If I had nothing new to write to explain Le Jeune Homme et la Mort having seen it twice in recent years, there is nothing much to say either about La Sylphide which I had seen only one week earlier at the London Coliseum (click here). I considered the Bournonville style and how it ‘is distinctive because of its precision, neatness, lightness, easy elegance and joie de vivre. Repeatedly, we see bouncy jumps, many small quick steps and speedy footwork with beats done while the upper body is held still with arms often in bras bas (or preparatory) position’ and the ballet itself as ‘amusing, captivating hokum with its ending that packs an emotional punch’. This performance showed it probably has more depth than we got to see at that earlier one. This is to the credit of the dancers who are Soloists and Artists of English National Ballet and whose exemplary performance is a tremendous compliment to the current strength in depth of the company and the opportunities Tamara Rojo gives to as many of the dancers in her roster as possible.

However good it was a week ago it was even better on this occasion, and there was a dark undercurrent to this ballet that I missed before. Alison McWhinney was an impeccable Sylph, this time she really did seem to be a winged temptress and someone with clear doubts about whether James, her smitten Scotsman, could be faithful to her. McWhinney’s dancing was soft and speedy, and her jumps had an ethereal quality. There was dainty fluttering of her hands, liquid arms and mesmerising bourrées and this made McWhinney a most convincing otherworldly presence. Aitor Arrieta was another soaring James, but he had that lighter-than-air quality to his dancing that is all-important in a Bournonville ballet. Like all on stage with him he did an admirable job with the mime, but more than that brought James to life. We became invested in his story and it was very affecting to see his obvious distress when he brought about the demise of the Sylph, as well as his own, during La Sylphide’s bittersweet ending.

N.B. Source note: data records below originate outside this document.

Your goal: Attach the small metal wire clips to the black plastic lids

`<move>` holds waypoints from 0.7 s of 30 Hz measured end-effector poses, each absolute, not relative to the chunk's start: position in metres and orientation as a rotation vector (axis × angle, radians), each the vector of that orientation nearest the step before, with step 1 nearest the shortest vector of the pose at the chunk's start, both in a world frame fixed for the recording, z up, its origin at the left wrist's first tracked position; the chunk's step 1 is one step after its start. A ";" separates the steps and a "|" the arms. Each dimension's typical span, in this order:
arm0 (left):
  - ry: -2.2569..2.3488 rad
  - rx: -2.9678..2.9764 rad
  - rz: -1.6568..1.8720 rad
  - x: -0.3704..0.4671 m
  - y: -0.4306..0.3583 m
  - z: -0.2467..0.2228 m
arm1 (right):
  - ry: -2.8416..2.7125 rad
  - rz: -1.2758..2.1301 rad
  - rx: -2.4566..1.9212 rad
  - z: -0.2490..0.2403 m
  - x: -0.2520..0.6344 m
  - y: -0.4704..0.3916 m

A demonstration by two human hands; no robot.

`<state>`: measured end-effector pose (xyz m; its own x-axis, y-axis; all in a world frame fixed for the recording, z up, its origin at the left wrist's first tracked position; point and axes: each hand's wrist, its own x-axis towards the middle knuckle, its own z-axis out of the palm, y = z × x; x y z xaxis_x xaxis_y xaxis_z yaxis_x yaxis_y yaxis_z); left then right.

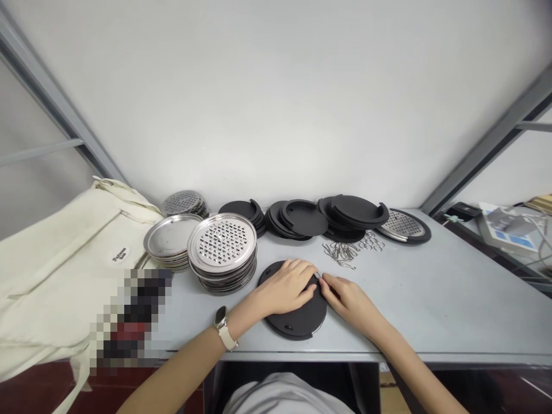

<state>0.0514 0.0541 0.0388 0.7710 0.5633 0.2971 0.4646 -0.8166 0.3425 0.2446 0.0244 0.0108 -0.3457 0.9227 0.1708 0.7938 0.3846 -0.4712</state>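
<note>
A round black plastic disc (297,319) lies near the table's front edge, with small dark knobs on its face. My left hand (288,287) rests across its upper part, fingers curled towards the right rim and thumb bent below, gripping the disc against the table. At that rim a small shiny metal piece (318,275) shows between my hands; its exact kind is too small to tell. My right hand (347,299) pinches at it with thumb and index finger, the other fingers folded in. Just behind lie a pile of small metal hooks (341,253) and several metal rings (371,242).
Stacked round metal grater plates (222,244) and plain-faced metal plates (172,237) stand left. Several black discs (304,218) are piled along the wall. A grater plate in a black holder (404,226) lies at the back right. A cream bag (73,259) covers the table's left end.
</note>
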 end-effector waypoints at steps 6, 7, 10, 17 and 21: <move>0.789 2.717 0.562 0.051 0.054 0.039 | -2.238 0.446 -1.477 0.011 0.244 0.025; 0.789 2.717 0.561 0.051 0.054 0.039 | -2.239 0.450 -1.474 0.011 0.245 0.024; 0.786 2.716 0.556 0.052 0.055 0.038 | -2.242 0.463 -1.468 0.012 0.245 0.024; 0.776 2.701 0.571 0.051 0.055 0.037 | -2.259 0.459 -1.466 0.011 0.246 0.025; 0.753 2.695 0.591 0.050 0.056 0.037 | -2.273 0.443 -1.446 0.008 0.247 0.026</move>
<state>0.0499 0.0561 0.0369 0.7804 0.5439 0.3083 0.4289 -0.8245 0.3690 0.2470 0.0256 0.0077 -0.3789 0.9100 0.1686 0.7802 0.4120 -0.4707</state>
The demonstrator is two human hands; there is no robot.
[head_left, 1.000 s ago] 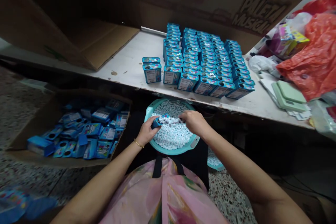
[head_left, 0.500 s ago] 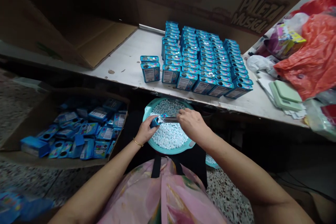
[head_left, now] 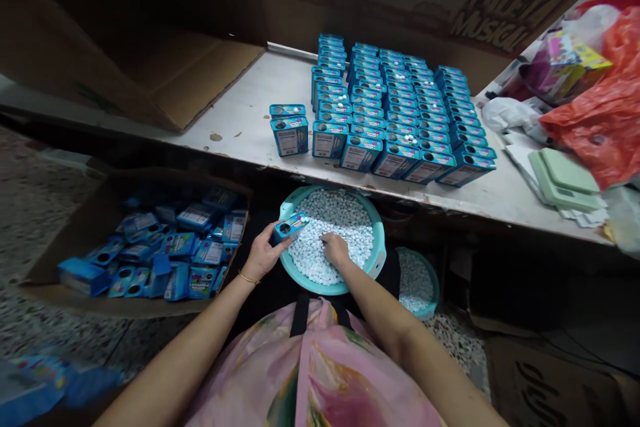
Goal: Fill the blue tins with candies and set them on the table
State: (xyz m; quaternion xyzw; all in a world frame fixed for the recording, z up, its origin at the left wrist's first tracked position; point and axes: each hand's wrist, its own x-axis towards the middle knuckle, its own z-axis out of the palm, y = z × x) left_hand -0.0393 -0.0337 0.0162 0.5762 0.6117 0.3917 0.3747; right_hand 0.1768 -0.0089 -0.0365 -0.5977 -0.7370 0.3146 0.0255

English National Ballet’s La Sylphide Act II © Laurent Liotardo

Kudos too for up-and-coming Henry Dowden’s Gurn, the love rival for Francesca Velicu’s pert Effy; the comic duo of James Streeter (Bimse) and Fabian Reimair (Bumse), Jia Zhang’s delicate First Sylph and the phenomenal precision of all the other Sylphs. Yet perhaps the true star of this La Sylphide was Stina Quagebeur who transformed her youthful self into the old witch, Madge, who lets Effy know about James’s wandering eye and eventually uses an enchanted veil to trick him into causing the Sylph’s death. Anyone would have thought that an older character dancer was portraying Madge. It was an exceptional performance and one with surprising nuance and subtlety.

Despite the little and large nature of the two ballets performed this was another wonderful company achievement. The English National Philharmonic under the ever-alert baton of Gavin Sutherland provided – through the musical diversity of Bach and Løvenskiold – their usual reliable accompaniment.